The analysis involved a comprehensive exploration of books ratings, spanning diverse genres, authors and timeframes. To ensure the reliability and accuracy of our findings, a rigorous data cleaning and preprocessing phase preceded the analysis.

Key Findings

#load package
library(pacman)
p_load(tidyverse, janitor, lubridate, ggthemes, ggeasy, wordcloud, RColorBrewer)
# -------- load data ------
books_df <- read_csv("books.csv", show_col_types = FALSE)
# ------------ Data Cleaning ------------
books_df <- clean_names(books_df)
#Problem 2: convert date column to date
books_df$first_publish_date <- mdy(books_df$first_publish_date)
## Warning: 1186 failed to parse.
books_df <- books_df %>% mutate(year = year(first_publish_date))
#Problem 4: filter year from 1990-2020 inclusive
books_df <- books_df %>% filter(year >= 1990 & year <= 2020)
#Problem 5: drop unwanted columns
books_col_rm <- select(books_df, -c(publish_date, edition, characters, price, genres, setting, isbn))
#Problem 6: filter for pages below 1200
books <- books_col_rm %>% filter(pages < 1200)

1. Distribution of Rating:

The histogram illustrates the distribution of book ratings on Goodreads. The majority of books fall within the 3.79 to 4.15 rating range, indicating a generally positive sentiment among users.

#histogram of book ratings
ggplot(books, aes(x=rating)) + 
  geom_histogram(binwidth = .25, fill='red') +
  labs(title = 'Histogram of Book Ratings',
       x = 'Rating',
       y = 'Number of Books') +
  theme_bw()

2. Pages Count:

The median number of pages per book is 319, suggesting that half of the books in our dataset contain fewer than 319 pages. Additionally, the boxplot reveals that certain books in the dataset extend beyond 700 pages, with a subset exceeding 1000 pages.

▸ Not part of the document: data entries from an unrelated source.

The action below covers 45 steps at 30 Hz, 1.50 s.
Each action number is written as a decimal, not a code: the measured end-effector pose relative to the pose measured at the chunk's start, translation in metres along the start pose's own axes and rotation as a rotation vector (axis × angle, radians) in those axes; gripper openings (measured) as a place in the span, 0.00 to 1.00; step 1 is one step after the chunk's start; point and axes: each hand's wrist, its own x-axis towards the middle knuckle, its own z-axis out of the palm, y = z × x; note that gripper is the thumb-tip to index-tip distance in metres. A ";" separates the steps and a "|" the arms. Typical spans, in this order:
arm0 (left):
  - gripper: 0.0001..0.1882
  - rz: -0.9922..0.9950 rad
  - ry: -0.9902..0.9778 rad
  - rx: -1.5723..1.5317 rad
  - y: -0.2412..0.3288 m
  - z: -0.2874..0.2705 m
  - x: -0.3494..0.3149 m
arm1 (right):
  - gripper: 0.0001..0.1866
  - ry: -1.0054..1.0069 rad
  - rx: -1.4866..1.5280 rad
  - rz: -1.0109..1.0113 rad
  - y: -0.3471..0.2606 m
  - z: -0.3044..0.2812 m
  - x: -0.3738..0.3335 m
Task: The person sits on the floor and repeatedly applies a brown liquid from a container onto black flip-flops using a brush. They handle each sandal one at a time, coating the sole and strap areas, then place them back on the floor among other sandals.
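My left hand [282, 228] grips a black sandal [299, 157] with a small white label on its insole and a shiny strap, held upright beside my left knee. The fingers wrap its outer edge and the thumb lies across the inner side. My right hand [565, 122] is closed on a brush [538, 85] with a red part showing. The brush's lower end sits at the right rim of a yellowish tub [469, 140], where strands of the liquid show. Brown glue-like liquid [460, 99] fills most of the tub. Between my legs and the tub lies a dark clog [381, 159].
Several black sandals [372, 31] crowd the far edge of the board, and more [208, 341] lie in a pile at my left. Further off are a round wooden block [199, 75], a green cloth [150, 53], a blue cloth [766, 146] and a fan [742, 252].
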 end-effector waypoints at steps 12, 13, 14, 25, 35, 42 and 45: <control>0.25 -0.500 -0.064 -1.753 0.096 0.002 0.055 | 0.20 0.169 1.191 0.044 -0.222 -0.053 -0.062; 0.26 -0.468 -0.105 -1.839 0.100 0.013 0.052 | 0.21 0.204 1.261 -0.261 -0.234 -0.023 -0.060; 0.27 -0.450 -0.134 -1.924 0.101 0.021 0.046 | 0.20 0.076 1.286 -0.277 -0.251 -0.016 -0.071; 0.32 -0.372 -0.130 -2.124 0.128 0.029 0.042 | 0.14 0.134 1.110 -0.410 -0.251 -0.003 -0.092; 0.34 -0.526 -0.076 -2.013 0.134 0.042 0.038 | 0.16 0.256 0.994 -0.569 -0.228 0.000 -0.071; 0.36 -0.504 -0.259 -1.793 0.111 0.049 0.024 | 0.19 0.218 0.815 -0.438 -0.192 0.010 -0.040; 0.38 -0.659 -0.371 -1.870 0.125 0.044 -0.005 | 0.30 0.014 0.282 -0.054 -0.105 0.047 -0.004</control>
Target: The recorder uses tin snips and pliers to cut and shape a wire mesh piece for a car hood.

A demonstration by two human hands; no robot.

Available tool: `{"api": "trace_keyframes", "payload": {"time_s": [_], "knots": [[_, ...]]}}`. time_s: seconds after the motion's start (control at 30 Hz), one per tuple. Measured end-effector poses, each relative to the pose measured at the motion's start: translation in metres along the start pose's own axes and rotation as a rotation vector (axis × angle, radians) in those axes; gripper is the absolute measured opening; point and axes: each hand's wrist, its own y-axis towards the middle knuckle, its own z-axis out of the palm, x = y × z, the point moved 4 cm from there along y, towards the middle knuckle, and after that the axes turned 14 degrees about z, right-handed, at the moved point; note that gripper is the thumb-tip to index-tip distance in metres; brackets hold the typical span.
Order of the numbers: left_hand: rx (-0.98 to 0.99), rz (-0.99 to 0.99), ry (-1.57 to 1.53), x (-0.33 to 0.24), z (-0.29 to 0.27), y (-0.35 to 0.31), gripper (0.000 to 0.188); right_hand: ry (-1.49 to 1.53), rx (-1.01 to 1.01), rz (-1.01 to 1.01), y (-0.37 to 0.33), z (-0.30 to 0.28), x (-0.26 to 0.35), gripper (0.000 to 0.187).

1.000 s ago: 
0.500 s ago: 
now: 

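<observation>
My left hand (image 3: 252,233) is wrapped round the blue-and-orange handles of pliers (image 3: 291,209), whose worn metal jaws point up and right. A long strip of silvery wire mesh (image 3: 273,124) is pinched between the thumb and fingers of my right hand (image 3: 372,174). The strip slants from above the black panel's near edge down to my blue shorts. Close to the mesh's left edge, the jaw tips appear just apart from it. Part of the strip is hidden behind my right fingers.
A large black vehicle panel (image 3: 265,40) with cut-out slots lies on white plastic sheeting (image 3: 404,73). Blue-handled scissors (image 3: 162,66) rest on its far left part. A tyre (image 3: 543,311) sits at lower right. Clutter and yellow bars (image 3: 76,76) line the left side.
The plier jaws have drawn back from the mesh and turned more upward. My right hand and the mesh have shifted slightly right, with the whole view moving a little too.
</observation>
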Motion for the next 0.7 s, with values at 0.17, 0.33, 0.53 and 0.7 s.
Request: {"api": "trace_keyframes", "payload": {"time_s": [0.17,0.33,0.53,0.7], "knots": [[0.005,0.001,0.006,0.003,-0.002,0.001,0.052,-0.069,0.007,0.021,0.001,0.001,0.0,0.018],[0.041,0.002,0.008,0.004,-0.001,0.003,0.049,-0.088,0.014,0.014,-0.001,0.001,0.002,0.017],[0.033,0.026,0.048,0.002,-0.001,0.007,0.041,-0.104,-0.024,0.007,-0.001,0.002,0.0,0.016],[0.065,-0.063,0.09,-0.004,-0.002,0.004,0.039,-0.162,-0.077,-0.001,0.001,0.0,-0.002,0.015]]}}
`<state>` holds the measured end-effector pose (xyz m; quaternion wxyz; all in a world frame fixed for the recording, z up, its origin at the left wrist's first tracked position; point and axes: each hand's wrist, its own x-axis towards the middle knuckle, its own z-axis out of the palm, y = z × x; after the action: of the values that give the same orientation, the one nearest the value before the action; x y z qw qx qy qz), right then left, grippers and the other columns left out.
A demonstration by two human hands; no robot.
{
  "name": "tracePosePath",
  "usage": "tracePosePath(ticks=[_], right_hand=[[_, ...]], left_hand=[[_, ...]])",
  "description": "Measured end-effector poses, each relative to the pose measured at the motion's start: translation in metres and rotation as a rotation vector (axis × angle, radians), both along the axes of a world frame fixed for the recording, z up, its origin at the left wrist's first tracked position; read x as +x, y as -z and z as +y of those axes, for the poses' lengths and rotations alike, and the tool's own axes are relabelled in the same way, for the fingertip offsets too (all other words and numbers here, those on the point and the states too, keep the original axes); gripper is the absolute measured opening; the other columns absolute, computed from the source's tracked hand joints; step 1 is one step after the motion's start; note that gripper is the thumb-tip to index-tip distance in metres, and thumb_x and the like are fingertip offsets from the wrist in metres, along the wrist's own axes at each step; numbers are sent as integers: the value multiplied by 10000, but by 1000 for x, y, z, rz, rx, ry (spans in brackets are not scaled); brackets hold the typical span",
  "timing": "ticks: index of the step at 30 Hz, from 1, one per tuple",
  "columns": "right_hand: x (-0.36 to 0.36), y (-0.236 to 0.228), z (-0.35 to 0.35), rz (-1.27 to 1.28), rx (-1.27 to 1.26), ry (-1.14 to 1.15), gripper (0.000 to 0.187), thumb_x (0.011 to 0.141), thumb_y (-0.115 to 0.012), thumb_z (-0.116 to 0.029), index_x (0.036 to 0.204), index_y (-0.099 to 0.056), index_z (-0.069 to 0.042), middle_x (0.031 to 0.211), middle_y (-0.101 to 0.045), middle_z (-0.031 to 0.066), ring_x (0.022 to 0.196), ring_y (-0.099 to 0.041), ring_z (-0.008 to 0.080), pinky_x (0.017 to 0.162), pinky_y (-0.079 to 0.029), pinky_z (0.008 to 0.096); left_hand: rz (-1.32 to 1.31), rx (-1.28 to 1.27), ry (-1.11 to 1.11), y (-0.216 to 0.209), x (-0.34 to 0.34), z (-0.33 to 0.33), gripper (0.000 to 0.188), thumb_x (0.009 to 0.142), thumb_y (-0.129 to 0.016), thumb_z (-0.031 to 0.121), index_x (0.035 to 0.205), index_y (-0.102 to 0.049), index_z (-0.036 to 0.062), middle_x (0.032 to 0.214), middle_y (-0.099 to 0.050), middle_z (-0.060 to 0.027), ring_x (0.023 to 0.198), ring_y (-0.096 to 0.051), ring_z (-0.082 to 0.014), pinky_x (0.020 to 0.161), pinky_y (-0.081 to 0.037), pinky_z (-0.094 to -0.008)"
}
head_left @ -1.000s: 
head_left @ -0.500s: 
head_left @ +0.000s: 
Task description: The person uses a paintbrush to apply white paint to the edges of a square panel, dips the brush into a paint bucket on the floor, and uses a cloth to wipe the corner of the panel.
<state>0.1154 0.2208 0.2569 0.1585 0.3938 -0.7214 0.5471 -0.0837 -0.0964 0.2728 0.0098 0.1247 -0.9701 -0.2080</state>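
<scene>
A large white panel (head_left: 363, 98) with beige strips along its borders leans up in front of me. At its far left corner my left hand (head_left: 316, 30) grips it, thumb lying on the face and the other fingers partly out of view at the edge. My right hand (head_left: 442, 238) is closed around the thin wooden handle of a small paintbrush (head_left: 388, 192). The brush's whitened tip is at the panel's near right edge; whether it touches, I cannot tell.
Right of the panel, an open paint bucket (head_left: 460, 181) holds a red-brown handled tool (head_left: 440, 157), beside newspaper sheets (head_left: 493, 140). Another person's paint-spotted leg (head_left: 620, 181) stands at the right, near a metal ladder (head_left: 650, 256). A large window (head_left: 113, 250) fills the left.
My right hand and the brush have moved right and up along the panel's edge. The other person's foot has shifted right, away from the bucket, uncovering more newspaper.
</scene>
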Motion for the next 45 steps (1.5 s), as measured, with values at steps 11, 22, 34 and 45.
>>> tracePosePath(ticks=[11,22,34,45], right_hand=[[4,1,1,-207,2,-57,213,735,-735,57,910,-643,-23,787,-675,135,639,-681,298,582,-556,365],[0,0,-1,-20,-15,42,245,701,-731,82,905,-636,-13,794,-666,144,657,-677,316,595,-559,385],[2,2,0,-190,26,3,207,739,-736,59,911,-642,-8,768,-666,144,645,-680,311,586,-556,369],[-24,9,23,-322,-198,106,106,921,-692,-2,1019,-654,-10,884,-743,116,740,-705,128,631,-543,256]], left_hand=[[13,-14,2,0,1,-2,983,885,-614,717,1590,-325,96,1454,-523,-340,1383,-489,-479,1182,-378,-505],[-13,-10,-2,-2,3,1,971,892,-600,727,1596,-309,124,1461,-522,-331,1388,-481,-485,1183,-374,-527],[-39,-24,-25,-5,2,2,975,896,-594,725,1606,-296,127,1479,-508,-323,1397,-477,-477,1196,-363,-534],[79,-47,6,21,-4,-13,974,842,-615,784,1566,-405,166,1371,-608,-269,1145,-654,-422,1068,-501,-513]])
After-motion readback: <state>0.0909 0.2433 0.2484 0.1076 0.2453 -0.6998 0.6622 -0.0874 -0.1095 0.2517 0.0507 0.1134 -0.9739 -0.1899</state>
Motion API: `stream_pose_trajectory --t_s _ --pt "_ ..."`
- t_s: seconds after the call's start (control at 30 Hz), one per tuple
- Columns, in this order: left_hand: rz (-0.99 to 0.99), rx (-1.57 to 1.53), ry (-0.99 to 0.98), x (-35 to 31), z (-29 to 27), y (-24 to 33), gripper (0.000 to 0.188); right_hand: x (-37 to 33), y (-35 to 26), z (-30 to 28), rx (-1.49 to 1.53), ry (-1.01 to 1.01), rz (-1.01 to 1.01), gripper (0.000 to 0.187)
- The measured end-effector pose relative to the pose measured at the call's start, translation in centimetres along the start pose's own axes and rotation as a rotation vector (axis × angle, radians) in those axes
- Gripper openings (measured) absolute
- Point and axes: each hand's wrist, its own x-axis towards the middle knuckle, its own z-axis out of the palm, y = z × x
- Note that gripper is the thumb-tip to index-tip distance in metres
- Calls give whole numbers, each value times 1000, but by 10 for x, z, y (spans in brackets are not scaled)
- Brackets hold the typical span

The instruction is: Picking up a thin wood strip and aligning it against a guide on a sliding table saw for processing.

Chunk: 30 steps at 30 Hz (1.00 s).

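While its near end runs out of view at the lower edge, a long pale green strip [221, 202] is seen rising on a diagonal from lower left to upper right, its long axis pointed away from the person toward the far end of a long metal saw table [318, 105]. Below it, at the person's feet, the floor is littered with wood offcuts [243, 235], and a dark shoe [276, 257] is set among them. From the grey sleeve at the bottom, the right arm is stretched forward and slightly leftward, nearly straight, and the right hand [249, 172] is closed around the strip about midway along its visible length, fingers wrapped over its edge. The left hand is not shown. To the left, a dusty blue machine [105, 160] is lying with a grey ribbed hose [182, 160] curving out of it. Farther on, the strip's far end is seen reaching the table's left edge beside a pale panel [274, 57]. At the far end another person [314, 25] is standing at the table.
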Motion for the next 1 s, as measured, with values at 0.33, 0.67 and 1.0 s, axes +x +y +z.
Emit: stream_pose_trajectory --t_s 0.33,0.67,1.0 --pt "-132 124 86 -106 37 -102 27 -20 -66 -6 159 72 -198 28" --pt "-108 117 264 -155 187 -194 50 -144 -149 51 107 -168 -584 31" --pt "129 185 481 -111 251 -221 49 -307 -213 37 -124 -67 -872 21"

#boxplot of number of pages
ggplot(books, aes(x = pages)) + geom_boxplot(fill= "magenta") +
  labs(title = "Box Plot of Page Counts",
       x = "Pages") +
  theme_economist()

Now, when it comes to genres (like mystery, romance, or science fiction), they usually have certain expectations for how long a book should be. We dug a bit deeper and noticed something cool: books that fall into multiple genres tend to more pages. This means if a book is in both the mystery and romance categories, it might have more pages. It’s like genres teaming up to create longer stories!

# group by genres and and find the sum per genres, average page
books_genres <- books_df %>% filter(pages <1200) %>% 
  group_by(genres) %>% 
  summarise(genres_count = n(),
            avg_page = mean(pages)) %>% 
  arrange(desc(genres_count))
#sort by ascending order(avg_page)
books_genres %>% arrange(desc(avg_page))

3. Genres:

Upon closer examination of the genres, among the individual genres, ‘Fiction’ emerges as the most prevalent, with a total count of 59 books, indicating its popularity among readers. Following closely are ‘Fantasy’ and ‘Historical Fiction’ with 42 and 22 books, respectively. Genres such as ‘Poetry’ and ‘Nonfiction’ contribute to the dataset with 34 and 30 books.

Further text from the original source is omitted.